## Work item
Show all lines of the entries in which the word "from" is found.

[Stored records]
- Opening Delimiter -

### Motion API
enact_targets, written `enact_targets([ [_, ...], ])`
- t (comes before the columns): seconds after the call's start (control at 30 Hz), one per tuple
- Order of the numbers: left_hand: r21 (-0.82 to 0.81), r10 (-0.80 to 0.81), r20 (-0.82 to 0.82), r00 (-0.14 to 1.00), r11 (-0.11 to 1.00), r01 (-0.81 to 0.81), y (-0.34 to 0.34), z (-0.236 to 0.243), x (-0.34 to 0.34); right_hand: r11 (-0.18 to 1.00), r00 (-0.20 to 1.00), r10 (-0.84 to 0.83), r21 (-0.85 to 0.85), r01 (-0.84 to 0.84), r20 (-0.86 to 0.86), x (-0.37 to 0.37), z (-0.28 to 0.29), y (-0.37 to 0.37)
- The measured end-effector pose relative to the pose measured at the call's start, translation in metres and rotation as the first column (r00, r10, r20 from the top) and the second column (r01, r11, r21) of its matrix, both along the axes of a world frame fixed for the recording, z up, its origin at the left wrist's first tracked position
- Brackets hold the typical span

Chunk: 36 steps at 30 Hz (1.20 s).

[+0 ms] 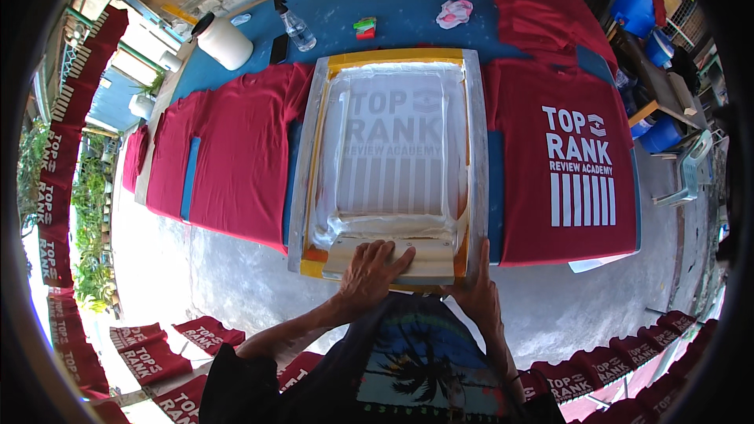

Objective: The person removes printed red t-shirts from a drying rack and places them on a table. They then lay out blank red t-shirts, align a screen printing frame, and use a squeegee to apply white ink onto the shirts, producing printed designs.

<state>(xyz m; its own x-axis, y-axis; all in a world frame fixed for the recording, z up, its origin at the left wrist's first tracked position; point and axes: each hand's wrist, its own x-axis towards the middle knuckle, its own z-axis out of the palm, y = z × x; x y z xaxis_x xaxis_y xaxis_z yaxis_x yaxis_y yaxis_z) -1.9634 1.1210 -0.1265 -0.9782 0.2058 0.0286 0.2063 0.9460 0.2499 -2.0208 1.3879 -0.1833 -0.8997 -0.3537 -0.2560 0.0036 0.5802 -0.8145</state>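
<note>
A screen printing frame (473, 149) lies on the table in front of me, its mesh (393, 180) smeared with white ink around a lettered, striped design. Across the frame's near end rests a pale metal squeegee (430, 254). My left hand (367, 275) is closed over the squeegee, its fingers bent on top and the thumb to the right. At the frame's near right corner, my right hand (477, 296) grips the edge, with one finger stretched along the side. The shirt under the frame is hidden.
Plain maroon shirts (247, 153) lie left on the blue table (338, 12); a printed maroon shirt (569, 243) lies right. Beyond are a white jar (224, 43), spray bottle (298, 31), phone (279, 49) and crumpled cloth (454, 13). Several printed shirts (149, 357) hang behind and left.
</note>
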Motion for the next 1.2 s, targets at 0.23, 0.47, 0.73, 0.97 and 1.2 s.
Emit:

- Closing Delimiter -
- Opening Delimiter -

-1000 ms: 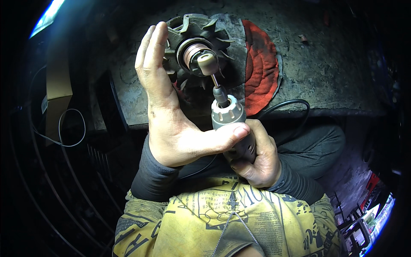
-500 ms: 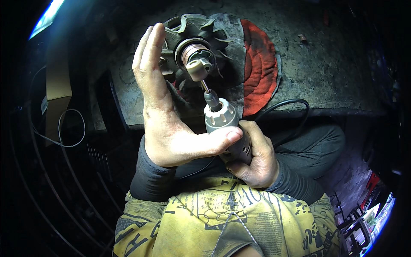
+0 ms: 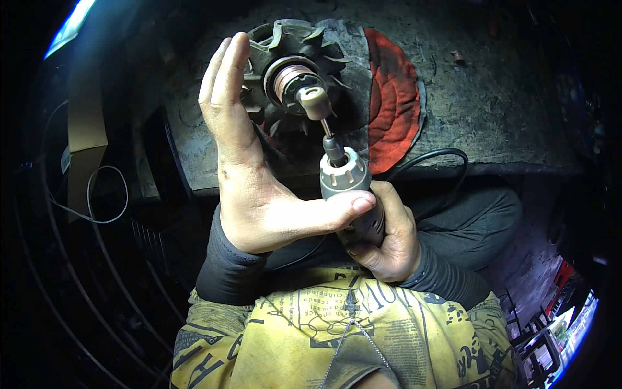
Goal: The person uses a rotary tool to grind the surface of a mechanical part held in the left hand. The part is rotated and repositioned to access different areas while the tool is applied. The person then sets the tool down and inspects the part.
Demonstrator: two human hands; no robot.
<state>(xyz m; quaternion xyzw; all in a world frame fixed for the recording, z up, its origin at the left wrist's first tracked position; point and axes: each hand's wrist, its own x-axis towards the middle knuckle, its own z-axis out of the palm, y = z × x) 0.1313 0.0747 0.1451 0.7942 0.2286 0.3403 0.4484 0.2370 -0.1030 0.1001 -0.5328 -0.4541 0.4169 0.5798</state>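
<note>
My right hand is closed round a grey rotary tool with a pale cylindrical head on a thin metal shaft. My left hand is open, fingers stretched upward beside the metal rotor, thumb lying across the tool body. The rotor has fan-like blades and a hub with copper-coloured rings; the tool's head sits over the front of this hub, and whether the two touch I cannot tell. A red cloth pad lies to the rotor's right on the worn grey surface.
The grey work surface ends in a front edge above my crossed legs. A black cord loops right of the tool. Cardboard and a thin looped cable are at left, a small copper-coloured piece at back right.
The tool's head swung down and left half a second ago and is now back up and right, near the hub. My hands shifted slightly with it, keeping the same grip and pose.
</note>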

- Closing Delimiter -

## Your response
- The measured end-effector pose relative to the pose measured at the call's start, translation in metres and rotation as the first column (r00, r10, r20 from the top) and the second column (r01, r11, r21) of its matrix, both along the axes of a world frame fixed for the recording, z up, its origin at the left wrist's first tracked position
Objective: The person removes printed red t-shirts from a drying rack and places them on a table. They then lay out blank red t-shirts, align a screen printing frame, and use a squeegee to apply white ink onto the shirts, producing printed designs.

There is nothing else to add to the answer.